■ Task goal
Before you write out the listing, remove the pictures; everything else stays exactly as it is.

*** Dataset excerpt ***

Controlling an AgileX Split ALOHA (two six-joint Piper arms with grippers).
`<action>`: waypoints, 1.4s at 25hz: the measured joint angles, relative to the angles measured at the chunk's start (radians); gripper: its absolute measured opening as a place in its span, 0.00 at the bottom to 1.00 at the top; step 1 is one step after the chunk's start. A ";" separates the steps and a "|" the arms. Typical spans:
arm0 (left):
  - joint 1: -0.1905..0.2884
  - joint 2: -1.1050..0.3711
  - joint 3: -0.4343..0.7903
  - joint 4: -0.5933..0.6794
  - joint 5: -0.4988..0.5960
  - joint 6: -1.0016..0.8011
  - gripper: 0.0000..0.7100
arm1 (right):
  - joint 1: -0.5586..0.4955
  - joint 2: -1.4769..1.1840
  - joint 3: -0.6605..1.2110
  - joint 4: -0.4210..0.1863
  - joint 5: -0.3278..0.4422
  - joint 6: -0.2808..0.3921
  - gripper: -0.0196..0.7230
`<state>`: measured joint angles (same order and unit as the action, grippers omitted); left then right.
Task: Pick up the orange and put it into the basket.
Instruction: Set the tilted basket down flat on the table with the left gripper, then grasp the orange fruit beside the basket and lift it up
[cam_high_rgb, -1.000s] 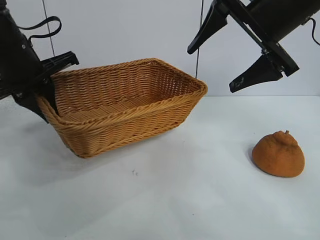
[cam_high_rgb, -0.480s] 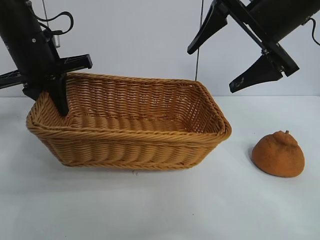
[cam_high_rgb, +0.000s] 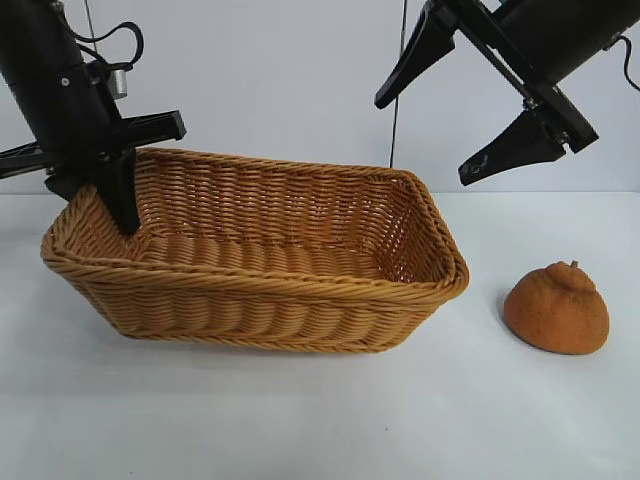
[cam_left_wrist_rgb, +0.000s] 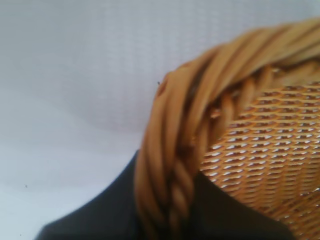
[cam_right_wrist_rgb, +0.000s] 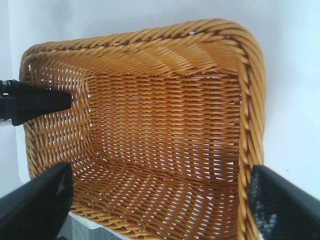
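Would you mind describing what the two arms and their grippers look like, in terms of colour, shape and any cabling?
Both arms are matte black throughout. The right gripper has two long, tapered, wedge-shaped fingers mounted on a straight crossbar. The left gripper has a similar flat black bar and a narrow, blade-like finger. A black cable loops beside the left arm. No markings or labels show.
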<state>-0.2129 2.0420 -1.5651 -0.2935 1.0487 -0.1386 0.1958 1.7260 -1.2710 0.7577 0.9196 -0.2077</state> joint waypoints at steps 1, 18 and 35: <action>0.000 0.008 -0.001 -0.014 -0.006 0.000 0.12 | 0.000 0.000 0.000 0.000 0.000 0.000 0.90; 0.000 0.154 -0.002 -0.063 -0.045 0.056 0.30 | 0.000 0.000 0.000 0.000 0.000 0.000 0.90; 0.036 -0.067 -0.097 0.207 0.062 0.067 0.77 | 0.000 0.000 0.000 -0.001 0.000 0.000 0.90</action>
<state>-0.1771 1.9749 -1.6616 -0.0865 1.1110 -0.0713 0.1958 1.7260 -1.2710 0.7566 0.9196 -0.2077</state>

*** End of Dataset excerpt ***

■ Solution to this problem
Controlling an AgileX Split ALOHA (two six-joint Piper arms with grippers).
`<action>`: waypoints, 1.4s at 25hz: the measured joint angles, relative to the angles measured at the chunk's start (radians); gripper: its absolute measured opening as a place in its span, 0.00 at the bottom to 1.00 at the top; step 1 is one step after the chunk's start. A ";" separates the steps and a "|" the arms. Typical spans:
arm0 (left):
  - joint 1: -0.1905..0.2884
  - joint 2: -1.1050..0.3711
  - joint 3: -0.4343..0.7903
  - joint 4: -0.5933..0.6794
  - joint 5: -0.4988..0.5960
  - joint 6: -1.0016..0.8011
  - gripper: 0.0000..0.7100
arm1 (right):
  - joint 1: -0.5586..0.4955
  - joint 2: -1.4769..1.1840
  - joint 3: -0.6605..1.2110
  - joint 4: -0.4210..0.1863
  - joint 5: -0.3278..0.4422
  - joint 6: -0.2808..0.3921
  - gripper: -0.0196..0.7230
`<state>`: measured joint angles (same order and unit as the action, grippers omitted); left then right.
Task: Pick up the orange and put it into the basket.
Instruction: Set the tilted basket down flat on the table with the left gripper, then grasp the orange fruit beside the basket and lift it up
[cam_high_rgb, -1.000s] 
[cam_high_rgb, -0.480s] 
[cam_high_rgb, +0.000s] 
[cam_left_wrist_rgb, +0.000s] 
[cam_right_wrist_rgb, +0.000s] 
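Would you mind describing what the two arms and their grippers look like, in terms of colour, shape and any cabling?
Both arms are matte black throughout. The right gripper has two long, tapered, wedge-shaped fingers mounted on a straight crossbar. The left gripper has a similar flat black bar and a narrow, blade-like finger. A black cable loops beside the left arm. No markings or labels show.
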<state>-0.2129 2.0420 -1.5651 -0.2935 1.0487 -0.1386 0.1958 1.7260 -1.2710 0.7577 0.9196 -0.2077</state> joint waypoints at steps 1, 18 and 35: <action>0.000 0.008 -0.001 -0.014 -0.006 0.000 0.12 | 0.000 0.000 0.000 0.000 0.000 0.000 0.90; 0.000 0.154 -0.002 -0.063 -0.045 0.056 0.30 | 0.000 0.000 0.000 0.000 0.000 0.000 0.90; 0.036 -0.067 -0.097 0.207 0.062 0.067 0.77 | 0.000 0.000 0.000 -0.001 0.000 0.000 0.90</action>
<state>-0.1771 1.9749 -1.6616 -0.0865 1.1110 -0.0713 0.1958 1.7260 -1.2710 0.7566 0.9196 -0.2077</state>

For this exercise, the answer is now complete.